Etiket: Savcı

  • Şehit Savcı Kiraz, 3 bakanın katıldığı törenle Mersin’de anıldı

    İstanbul Adalet Sarayı’ndaki makam odasında teröristlerce şehit edilen Savcı Mehmet Selim Kiraz, ölümünün 3. yıldönümünde memleketi Mersin’de 3 bakanın katıldığı programla anıldı.

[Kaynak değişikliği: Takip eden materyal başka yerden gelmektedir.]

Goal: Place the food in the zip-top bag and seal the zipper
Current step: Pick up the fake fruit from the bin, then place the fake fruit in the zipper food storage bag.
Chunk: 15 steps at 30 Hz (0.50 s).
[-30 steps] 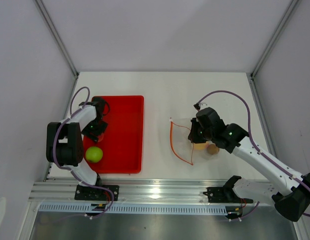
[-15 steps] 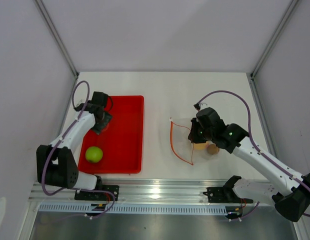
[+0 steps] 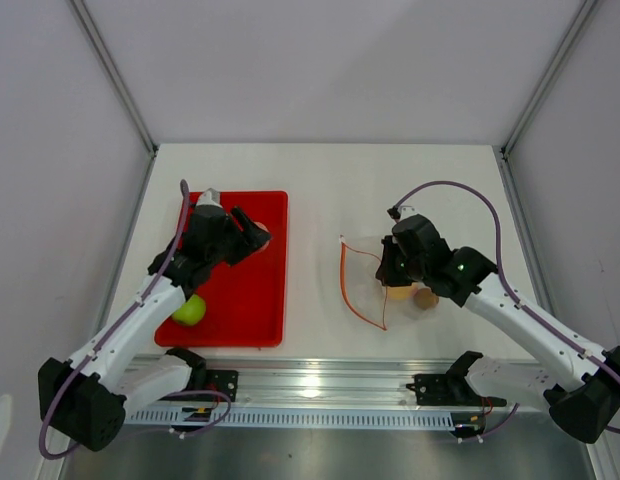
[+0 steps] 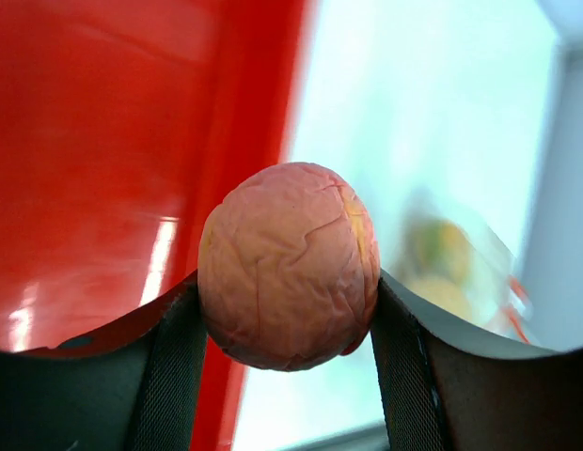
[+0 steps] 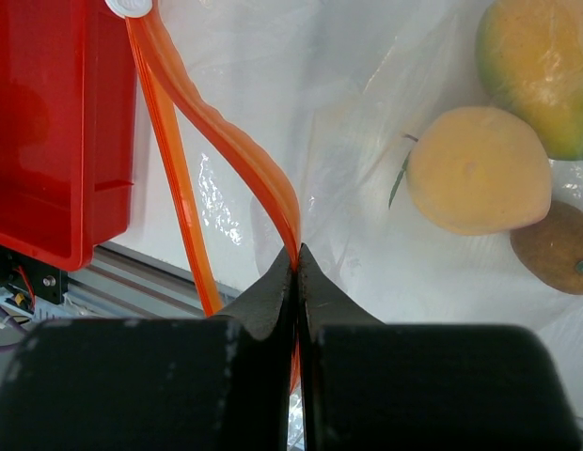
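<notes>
Showing wrinkled pink fruit (image 4: 287, 263), zipper (image 5: 230, 141) parted

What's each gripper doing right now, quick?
Left gripper: closed, holding the peach-pink fruit.
Right gripper: closed, pinching the zipper.

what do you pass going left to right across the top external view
green apple → left gripper holding the peach-pink fruit → zipper → right gripper pinching it → small brown fruit
</notes>
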Each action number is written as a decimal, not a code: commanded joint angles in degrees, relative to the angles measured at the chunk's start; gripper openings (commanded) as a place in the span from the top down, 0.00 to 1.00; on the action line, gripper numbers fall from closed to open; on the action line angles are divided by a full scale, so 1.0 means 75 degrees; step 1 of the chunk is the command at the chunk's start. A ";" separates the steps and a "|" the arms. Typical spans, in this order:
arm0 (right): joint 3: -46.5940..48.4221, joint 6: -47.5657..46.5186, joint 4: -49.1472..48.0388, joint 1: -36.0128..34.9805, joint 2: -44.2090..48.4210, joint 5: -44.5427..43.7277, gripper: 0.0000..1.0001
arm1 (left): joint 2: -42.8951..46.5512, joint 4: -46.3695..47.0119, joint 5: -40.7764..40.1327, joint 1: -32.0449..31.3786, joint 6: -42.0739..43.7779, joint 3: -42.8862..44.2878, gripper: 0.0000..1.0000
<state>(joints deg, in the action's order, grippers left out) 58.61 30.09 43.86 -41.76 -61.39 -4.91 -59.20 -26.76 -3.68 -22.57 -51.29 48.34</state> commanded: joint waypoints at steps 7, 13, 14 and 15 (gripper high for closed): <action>-0.0010 0.0090 -0.0222 -0.0022 -0.0077 0.0010 1.00 | 0.0417 0.3460 0.3932 -0.1139 0.1623 -0.0328 0.87; -0.0045 0.0102 -0.0246 -0.0034 -0.0077 0.0021 1.00 | 0.0031 0.4270 0.4615 -0.1807 0.1310 -0.0572 0.99; -0.0045 0.0102 -0.0246 -0.0034 -0.0077 0.0010 1.00 | -0.0040 0.4678 0.4662 -0.1889 0.1098 -0.0667 0.99; -0.0045 0.0102 -0.0246 -0.0034 -0.0077 0.0010 1.00 | -0.0098 0.4972 0.4721 -0.1947 0.0841 -0.0737 0.99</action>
<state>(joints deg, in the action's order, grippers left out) 58.46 30.44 43.51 -41.82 -61.95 -4.89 -58.41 1.67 26.85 -35.92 -42.17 44.80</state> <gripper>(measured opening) 0.003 0.646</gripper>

    Mersin İmam Hatip Lisesi mezunu olan Savcı Kiraz için Akdeniz İmam Hatip Okulları Mezunları Mensupları ve Muhipleri Derneği (AKİMDER) tarafından Kültür Merkezi’nde düzenlenen anma etkinliğine Kalkınma Bakanı Lütfi Elvan, Milli Eğitim Bakanı İsmet Yılmaz ve Gıda Tarım ve Hayvancılık Bakanı Ahmet Eşref Fakıbaba’nın yanı sıra şehit savcının babası Hakkı Kiraz ile 15 Temmuz şehidi Erol Olçok’un eşi Nihal Olçok’ta katıldı.

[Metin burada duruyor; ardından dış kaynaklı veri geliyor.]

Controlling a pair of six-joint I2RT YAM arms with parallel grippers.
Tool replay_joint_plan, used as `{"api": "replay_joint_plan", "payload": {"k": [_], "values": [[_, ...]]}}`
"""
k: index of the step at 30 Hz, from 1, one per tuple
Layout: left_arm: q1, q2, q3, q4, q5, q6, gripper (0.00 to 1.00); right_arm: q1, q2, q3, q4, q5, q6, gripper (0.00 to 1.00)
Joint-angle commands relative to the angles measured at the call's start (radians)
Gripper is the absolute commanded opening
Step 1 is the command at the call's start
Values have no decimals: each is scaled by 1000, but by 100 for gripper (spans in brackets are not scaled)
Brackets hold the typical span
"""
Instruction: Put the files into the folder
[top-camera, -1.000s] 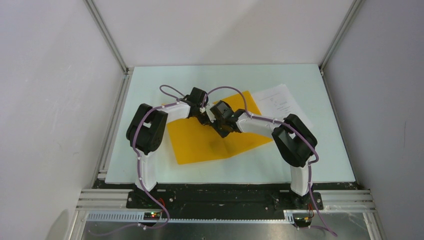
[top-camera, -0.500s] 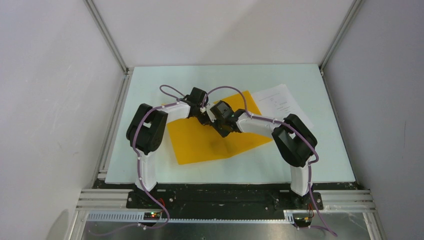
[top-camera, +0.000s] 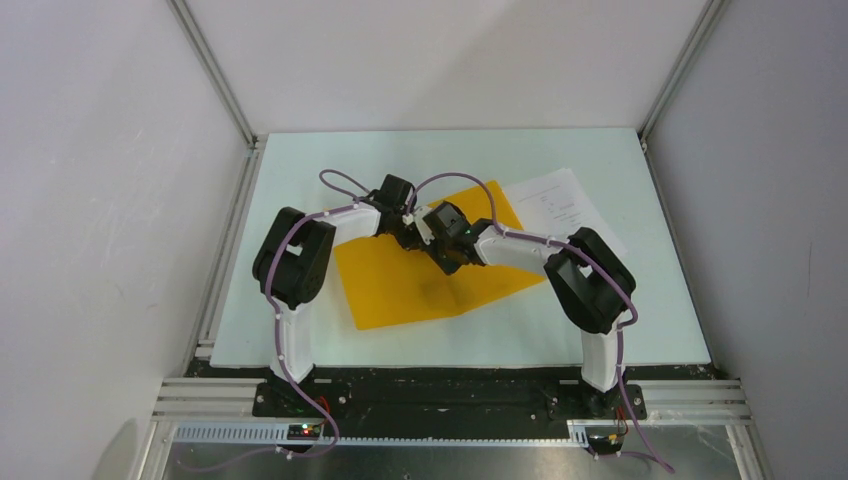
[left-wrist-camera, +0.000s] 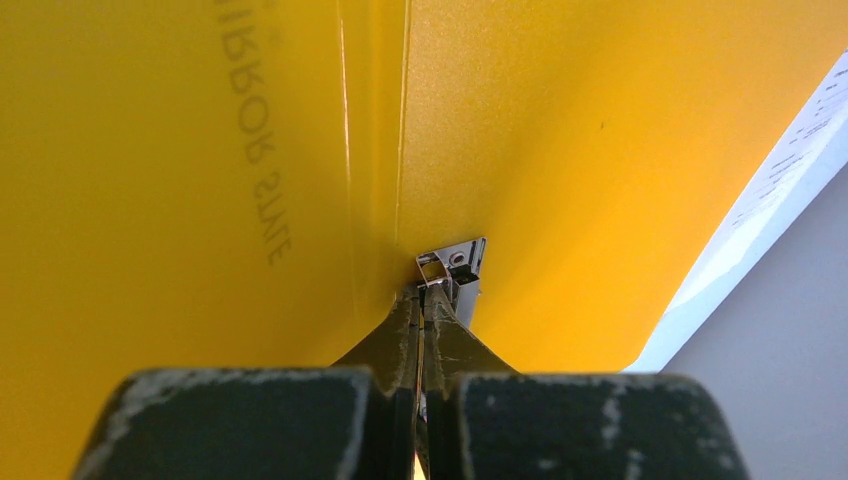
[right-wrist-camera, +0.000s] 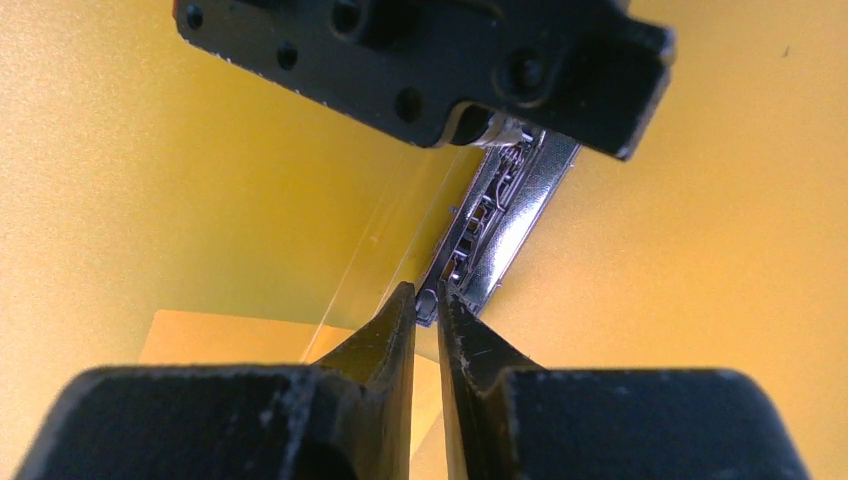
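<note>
The orange-yellow folder (top-camera: 395, 285) lies open and flat on the table, with its metal clip bar (right-wrist-camera: 505, 215) along the inner spine. My left gripper (top-camera: 410, 236) is shut, and its tips (left-wrist-camera: 427, 293) press on one end of the clip bar (left-wrist-camera: 455, 260). My right gripper (top-camera: 438, 252) comes from the other side, and its jaws (right-wrist-camera: 427, 297) are nearly shut around the clip's near end. The left gripper's black body (right-wrist-camera: 430, 60) shows over the clip's far end. The files (top-camera: 562, 205), white printed sheets, lie to the right and are partly under the folder's edge.
The pale table (top-camera: 300, 170) ends at metal rails and white walls on the left, right and back. The files' edge and bare table show in the left wrist view (left-wrist-camera: 790, 160). Purple cables loop over both arms.
</note>
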Motion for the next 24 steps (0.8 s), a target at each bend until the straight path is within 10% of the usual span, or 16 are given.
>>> {"api": "replay_joint_plan", "payload": {"k": [1,24], "values": [[-9,72,-18,-121,-85,52,0,-19,43,-59,-110,-18,-14,15],[-2,76,-10,-132,-79,79,0,-27,69,-94,-182,34,-116,2]]}}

    Baba Hakkı Kiraz’dan duygulandıran konuşma

    Kur’an-ı Kerim tilaveti ve şehit savcı Selim Kiraz’ı anlatan sinevizyon gösteriminin ardından konuşan baba Hakkı Kiraz, 31 Mart 2015 tarihinin hayatında çok büyük bir öneme sahip olduğunu söyledi. Bugünü bir tarafı karanlık, bir tarafı da aydınlık olarak telaki ettiğini ifade eden Hakkı Kiraz, “Rabbim bizi bugün akıldan sonra insana verilen varlıkların en değerlisi olan evladımızla imtihan etti. Öbür taraftan tabi kolay değil. Bir oğlunuz oluyor, seviniyorsunuz, yemiyorsunuz yediriyorsunuz, giymiyorsunuz giydiriyorsunuz, büyütüyorsunuz, belli bir yere geliyor, tam meyvesini alıyorsunuz, beraber oluyorsunuz, fakat bir bakıyorsunuz ki, bir gün televizyonda bir alt yazı geçiyor. Allah bunu kimseye göstermesin” diye konuştu.

    “Oğluma ’koruma iste’ dedim, o da bana ’kaderimde varsa şehit olurum’ dedi”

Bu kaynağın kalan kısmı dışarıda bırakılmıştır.